All of the data goes into your copy exactly as written. Images do not.

═════ RECORDED DATA ═════

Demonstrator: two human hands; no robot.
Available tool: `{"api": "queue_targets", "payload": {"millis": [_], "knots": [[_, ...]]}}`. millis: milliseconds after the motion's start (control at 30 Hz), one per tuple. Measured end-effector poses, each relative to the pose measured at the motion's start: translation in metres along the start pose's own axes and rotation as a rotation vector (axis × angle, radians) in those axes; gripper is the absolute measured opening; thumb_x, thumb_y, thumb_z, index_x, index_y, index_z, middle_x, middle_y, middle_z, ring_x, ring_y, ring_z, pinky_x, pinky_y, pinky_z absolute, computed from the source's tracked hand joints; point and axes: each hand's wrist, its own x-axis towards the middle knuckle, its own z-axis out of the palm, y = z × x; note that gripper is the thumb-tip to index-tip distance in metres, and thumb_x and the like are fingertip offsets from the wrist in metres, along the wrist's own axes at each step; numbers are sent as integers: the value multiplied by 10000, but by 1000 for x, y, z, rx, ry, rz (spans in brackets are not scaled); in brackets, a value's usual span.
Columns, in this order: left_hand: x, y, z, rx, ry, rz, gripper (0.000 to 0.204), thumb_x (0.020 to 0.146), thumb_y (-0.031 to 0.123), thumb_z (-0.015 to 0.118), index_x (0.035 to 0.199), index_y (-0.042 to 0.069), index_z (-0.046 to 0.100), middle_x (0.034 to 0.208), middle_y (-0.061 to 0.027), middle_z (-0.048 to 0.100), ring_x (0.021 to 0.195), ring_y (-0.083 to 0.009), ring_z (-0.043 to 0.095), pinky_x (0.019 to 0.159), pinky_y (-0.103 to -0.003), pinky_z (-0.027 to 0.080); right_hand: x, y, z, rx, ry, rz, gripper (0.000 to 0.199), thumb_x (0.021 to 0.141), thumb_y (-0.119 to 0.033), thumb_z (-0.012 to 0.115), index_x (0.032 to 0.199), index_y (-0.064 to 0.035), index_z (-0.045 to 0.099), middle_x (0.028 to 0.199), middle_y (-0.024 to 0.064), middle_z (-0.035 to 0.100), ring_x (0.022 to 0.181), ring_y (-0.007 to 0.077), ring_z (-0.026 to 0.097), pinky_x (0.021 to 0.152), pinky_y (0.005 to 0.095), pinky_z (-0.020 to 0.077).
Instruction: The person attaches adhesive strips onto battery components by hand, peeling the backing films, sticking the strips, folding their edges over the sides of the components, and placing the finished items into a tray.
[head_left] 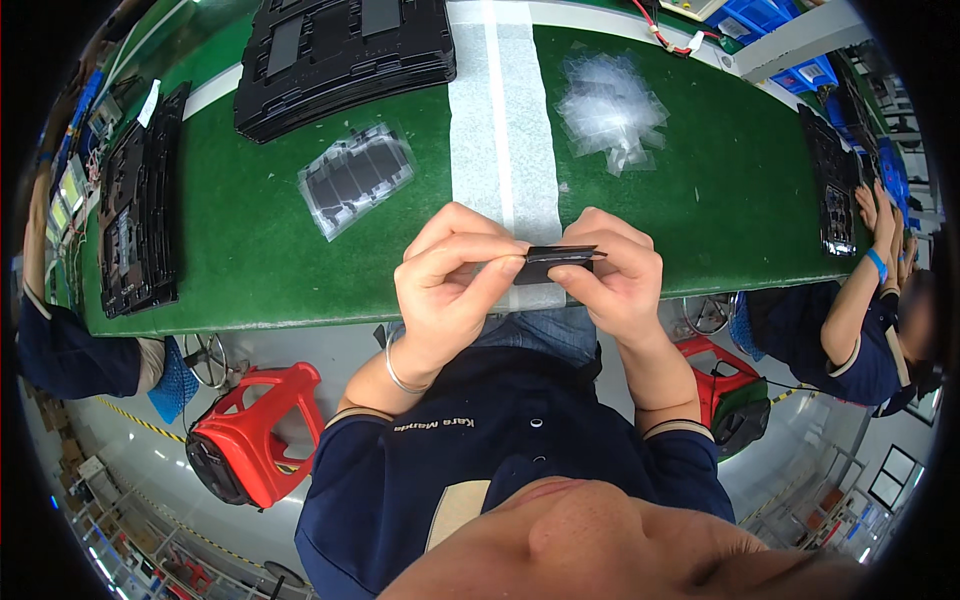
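Fingers of both hands pinch a thin flat black piece (556, 262) held edge-on just above the near edge of the green worktop (250, 260). The left hand (452, 280) is closed on its left end, thumb beneath and fingertips curled over; the right hand (612, 275) clamps the right end likewise. Wrists are bent inward, forearms rising from below. A light, even grip near the edges seems wise, so the piece neither bends nor smudges. Farther off lie a clear bag of dark parts (355, 178), a heap of clear wrappers (610, 105) and stacked black trays (345, 55).
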Motion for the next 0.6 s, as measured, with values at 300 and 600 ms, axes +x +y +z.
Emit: {"api": "queue_targets", "payload": {"millis": [300, 600], "knots": [[0, -9, 5, 171, 92, 310, 165, 669, -72, 681, 818, -11, 646, 750, -76, 560, 639, -158, 550, 554, -253, 441, -1, -1, 10, -41, 125, -152, 194, 659, 12, 704, 845, 3, 650, 705, 72, 585, 602, 138, 537, 495, 237, 403], [-7, -3, 21, 807, 46, 447, 538, 680, 289, 712, 1071, -55, 581, 866, -91, 497, 786, -245, 444, 696, -356, 374, 1, -2, 31, -415, 415, -284, 234, 600, 11, 708, 828, 12, 656, 678, 74, 577, 554, 183, 537, 473, 263, 415]]}}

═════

WRITTEN SOLUTION =>
Demonstrator: two human hands; no robot.
Available tool: `{"api": "queue_targets", "payload": {"millis": [_], "knots": [[_, ...]]}}`. millis: milliseconds after the motion's start (control at 30 Hz), one per tuple. Measured end-effector poses, each relative to the pose measured at the motion's start: translation in metres along the start pose's own axes and rotation as a rotation vector (axis × angle, radians) in those axes; gripper is the absolute measured opening; thumb_x, thumb_y, thumb_z, index_x, index_y, index_z, middle_x, middle_y, middle_z, ring_x, ring_y, ring_z, pinky_x, pinky_y, pinky_z absolute, computed from the source's tracked hand joints; point and axes: each hand's wrist, its own x-axis towards the middle knuckle, its own z-axis out of the palm, y = z × x; note that gripper is the thumb-tip to index-tip distance in metres, and thumb_x and the like are fingertip offsets from the wrist in metres, along the wrist's own axes at each step; numbers are sent as integers: the value multiplied by 10000, but by 1000 for x, y, z, rx, ry, rz (spans in brackets are not scaled); in brackets, a value's usual span.
Columns, in this order: left_hand: x, y, z, rx, ry, rz, gripper (0.000 to 0.204), thumb_x (0.020 to 0.146), thumb_y (-0.031 to 0.123), thumb_z (-0.015 to 0.118), index_x (0.035 to 0.199), index_y (-0.042 to 0.069), index_z (-0.046 to 0.100), middle_x (0.034 to 0.208), middle_y (-0.061 to 0.027), middle_z (-0.048 to 0.100), ring_x (0.021 to 0.195), ring_y (-0.083 to 0.009), ring_z (-0.043 to 0.095), pinky_x (0.019 to 0.159), pinky_y (-0.103 to -0.003), pinky_z (-0.027 to 0.080); right_hand: x, y, z, rx, ry, rz, gripper (0.000 to 0.199), thumb_x (0.021 to 0.141), thumb_y (-0.119 to 0.033), thumb_z (-0.012 to 0.115), index_x (0.032 to 0.199), index_y (-0.064 to 0.035), index_z (-0.045 to 0.099), middle_x (0.028 to 0.199), middle_y (-0.024 to 0.064), middle_z (-0.035 to 0.100), ring_x (0.022 to 0.181), ring_y (-0.007 to 0.077), ring_z (-0.026 to 0.097), pinky_x (0.021 to 0.152), pinky_y (0.005 to 0.095), pinky_z (-0.020 to 0.077).
Instruction: The person attaches adhesive strips onto battery components by hand, peeling the backing films, sticking the strips, folding their edges over the sides of the components, and placing the finished items into a tray.
[head_left] 
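Fingers of both hands pinch a thin flat black piece (556, 262) held edge-on just above the near edge of the green worktop (250, 260). The left hand (452, 280) is closed on its left end, thumb beneath and fingertips curled over; the right hand (612, 275) clamps the right end likewise. Wrists are bent inward, forearms rising from below. A light, even grip near the edges seems wise, so the piece neither bends nor smudges. Farther off lie a clear bag of dark parts (355, 178), a heap of clear wrappers (610, 105) and stacked black trays (345, 55).
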Motion for the next 0.6 s, as measured, with values at 300 and 600 ms, axes +x +y +z.
Emit: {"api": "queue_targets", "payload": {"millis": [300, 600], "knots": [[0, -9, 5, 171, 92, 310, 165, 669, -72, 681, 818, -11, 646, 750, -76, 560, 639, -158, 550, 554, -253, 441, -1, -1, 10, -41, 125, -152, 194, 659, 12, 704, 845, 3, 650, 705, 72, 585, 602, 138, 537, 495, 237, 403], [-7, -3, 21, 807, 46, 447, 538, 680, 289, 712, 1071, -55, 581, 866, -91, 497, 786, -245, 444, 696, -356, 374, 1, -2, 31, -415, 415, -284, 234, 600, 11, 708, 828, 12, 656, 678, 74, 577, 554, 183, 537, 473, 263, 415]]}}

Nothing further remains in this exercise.